- **Task directions**: Every line of the listing must be repeated exactly.

- **Dataset content**:
----------------------------------------

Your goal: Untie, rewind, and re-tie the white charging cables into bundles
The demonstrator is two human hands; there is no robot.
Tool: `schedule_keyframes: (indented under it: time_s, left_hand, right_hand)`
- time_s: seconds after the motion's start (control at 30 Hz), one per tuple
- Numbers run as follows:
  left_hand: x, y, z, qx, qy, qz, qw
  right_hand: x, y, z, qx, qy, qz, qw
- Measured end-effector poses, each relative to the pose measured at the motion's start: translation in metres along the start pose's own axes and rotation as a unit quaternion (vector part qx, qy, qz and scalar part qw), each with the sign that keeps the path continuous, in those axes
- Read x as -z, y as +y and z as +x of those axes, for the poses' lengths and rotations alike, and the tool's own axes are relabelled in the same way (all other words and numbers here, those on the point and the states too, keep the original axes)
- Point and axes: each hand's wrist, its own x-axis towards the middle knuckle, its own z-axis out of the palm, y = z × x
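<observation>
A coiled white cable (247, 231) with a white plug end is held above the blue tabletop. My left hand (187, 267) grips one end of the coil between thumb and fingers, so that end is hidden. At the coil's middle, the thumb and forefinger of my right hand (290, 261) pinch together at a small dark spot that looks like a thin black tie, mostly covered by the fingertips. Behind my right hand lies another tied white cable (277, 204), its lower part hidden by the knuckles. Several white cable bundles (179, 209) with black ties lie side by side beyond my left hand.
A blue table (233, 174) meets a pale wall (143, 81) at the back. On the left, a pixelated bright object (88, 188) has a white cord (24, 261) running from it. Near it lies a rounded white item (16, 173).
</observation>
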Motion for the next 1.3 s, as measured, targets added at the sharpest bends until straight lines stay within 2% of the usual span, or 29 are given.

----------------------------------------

- **Problem solution**:
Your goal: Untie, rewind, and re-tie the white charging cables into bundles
The demonstrator is two human hands; there is no robot.
Tool: `schedule_keyframes: (indented under it: time_s, left_hand, right_hand)`
- time_s: seconds after the motion's start (control at 30 Hz), one per tuple
- Numbers run as follows:
  left_hand: x, y, z, qx, qy, qz, qw
  right_hand: x, y, z, qx, qy, qz, qw
- Measured end-effector poses, each relative to the pose measured at the motion's start: translation in metres along the start pose's own axes and rotation as a unit quaternion (vector part qx, qy, qz and scalar part qw), each with the sign that keeps the path continuous, in those axes
- Read x as -z, y as +y and z as +x of those axes, for the poses' lengths and rotations alike, and the tool's own axes are relabelled in the same way (all other words and numbers here, those on the point and the states too, keep the original axes)
- Point and axes: each hand's wrist, its own x-axis towards the middle knuckle, its own z-axis out of the palm, y = z × x
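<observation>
A coiled white cable (247, 231) with a white plug end is held above the blue tabletop. My left hand (187, 267) grips one end of the coil between thumb and fingers, so that end is hidden. At the coil's middle, the thumb and forefinger of my right hand (290, 261) pinch together at a small dark spot that looks like a thin black tie, mostly covered by the fingertips. Behind my right hand lies another tied white cable (277, 204), its lower part hidden by the knuckles. Several white cable bundles (179, 209) with black ties lie side by side beyond my left hand.
A blue table (233, 174) meets a pale wall (143, 81) at the back. On the left, a pixelated bright object (88, 188) has a white cord (24, 261) running from it. Near it lies a rounded white item (16, 173).
</observation>
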Motion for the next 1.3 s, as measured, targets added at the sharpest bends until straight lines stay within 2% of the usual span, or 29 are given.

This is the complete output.